Contrast his behavior to that of a man in Florence, Italy. This gent heard I loved leather jackets. He went and bought two of them and sent them to me, gratis.
I’ll never forget *him*.
This works in your marketing, too.
Rather than boast that you or your business is the greatest, focus on how you or your business can make your customer or client the greatest.
Or surprise your customers by giving them gifts (much like this article is a gift). People love to be surprised on the positive side.
See the difference?
This redirection of focus can trigger a true transformation in your sales.
Take heed.
See you in the ring.
Ways to Apply The Law Of Attraction
If you have heard about the Law of Attraction, you are learning to appreciate all that is entering your life as a result of practicing it. Life should be easier and you should have more abundance. Sometimes though you may actually need to start with just learning to feel appreciation before you can begin to have good things to come. This is the essence of what the Law of Attraction is about.
When you believe fantastic things are already happening for you, you will be so much more appreciative. According to the Law of Attraction, it is important to believe. Furthermore, being appreciative for something you believe is happening sends out positive vibrations into the universe. This brings the good things to you by way of the Law of Attraction.
Without even thinking of the future, you can use the Law of Attraction to draw the positive things to you. If you are thankful for the things in your life, you will be focused in on the good energy inherent in your grateful mind. The Law of Attraction is evident in the way being grateful brings you more to be grateful for.
Your mood will dictate your outcomes. So lets say that you wake up in a bad mood because your cranky kids kept you up late. You can decide that morning if you are going to let that bad mood win out. If you let it dominate your thoughts than more negative things will happen to you all day long. When you use and understand the Laws of Attraction, you will see why this happens.
If, however, you brush off the bad feelings and replace them with ones of appreciation you will be surprised at how much better your day will go. Use the Law of Attraction to help you along. You may be thankful that you woke up beside your loving spouse, or you might be thankful that you have a job to go to. Whatever it is, the Law of Attraction will make it work for you.
So, the Law of Attraction works on a system of appreciation and reward. You need a way to remind yourself to always be thankful for the good things in your life. Some people set aside a certain time each day to list the things they’re appreciative of. They might compile them in a journal and look over them all from time to time.

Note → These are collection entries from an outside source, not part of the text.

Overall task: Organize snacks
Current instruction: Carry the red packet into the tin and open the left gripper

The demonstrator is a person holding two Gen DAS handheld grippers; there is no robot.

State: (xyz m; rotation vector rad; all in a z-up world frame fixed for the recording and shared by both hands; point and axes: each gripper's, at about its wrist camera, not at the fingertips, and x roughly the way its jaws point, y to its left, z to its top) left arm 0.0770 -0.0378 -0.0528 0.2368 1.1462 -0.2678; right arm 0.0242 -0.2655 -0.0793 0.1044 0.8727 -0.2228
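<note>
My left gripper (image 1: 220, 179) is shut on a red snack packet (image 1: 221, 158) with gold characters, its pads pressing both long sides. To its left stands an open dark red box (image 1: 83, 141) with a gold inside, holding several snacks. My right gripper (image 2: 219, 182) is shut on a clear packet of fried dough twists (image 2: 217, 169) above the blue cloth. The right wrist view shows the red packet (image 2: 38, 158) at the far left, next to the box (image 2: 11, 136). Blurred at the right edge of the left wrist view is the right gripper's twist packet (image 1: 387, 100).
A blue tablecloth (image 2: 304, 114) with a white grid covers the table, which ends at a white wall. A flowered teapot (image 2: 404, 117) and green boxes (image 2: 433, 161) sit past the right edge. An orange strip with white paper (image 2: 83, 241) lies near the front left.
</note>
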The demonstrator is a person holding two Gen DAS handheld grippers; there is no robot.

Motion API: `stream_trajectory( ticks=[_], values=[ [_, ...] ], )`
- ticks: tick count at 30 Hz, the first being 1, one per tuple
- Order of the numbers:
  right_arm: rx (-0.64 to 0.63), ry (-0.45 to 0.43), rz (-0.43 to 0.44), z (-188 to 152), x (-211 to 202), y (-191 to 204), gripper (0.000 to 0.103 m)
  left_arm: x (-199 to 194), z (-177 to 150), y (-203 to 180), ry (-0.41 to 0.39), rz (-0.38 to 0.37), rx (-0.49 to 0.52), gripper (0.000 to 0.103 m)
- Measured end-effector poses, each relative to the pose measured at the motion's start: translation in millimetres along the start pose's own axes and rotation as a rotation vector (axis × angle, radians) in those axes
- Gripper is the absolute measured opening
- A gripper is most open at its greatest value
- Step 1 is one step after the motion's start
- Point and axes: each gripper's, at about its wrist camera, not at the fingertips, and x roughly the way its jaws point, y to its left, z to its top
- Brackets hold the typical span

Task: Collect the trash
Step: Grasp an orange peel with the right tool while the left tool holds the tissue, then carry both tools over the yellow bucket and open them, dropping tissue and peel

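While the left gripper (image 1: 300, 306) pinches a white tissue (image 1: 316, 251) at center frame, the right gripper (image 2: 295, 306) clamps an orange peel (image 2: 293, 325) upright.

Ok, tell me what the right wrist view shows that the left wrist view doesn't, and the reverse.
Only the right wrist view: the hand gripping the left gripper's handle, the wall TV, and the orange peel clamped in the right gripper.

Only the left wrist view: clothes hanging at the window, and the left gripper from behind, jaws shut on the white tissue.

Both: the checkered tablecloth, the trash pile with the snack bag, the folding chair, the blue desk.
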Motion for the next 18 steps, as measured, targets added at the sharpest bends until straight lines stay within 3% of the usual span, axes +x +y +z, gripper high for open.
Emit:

The Law of Attraction is built on good habits. You can carry some sort of talisman. It can be anything from a rock to a coin. This is what rosary or meditation beads are for. They aide a person in centering on what is important in their lives. It can be anything you will handle daily. Some people put these items in their pockets. Some put them on a string around their necks.
When you touch your reminder coin or stone you are training your self to feel appreciation. Then it is of value to pass that appreciation on by acts of kindness. You will find that your mind will become more directed towards happiness and gratitude. And your thoughts are more about what you are thankful for. This is the main core idea about how to put the Law of Attraction into action.
As you have now seen, it is your mind that is in control of who and what you are. When you use the Law of Attraction it can also expand what you have. If you seek to have better relationships, or health or a better job, this is how you do it. Your mindset and focus on appreciation puts you in a position to allow the Law of Attraction to bring you all that you desire.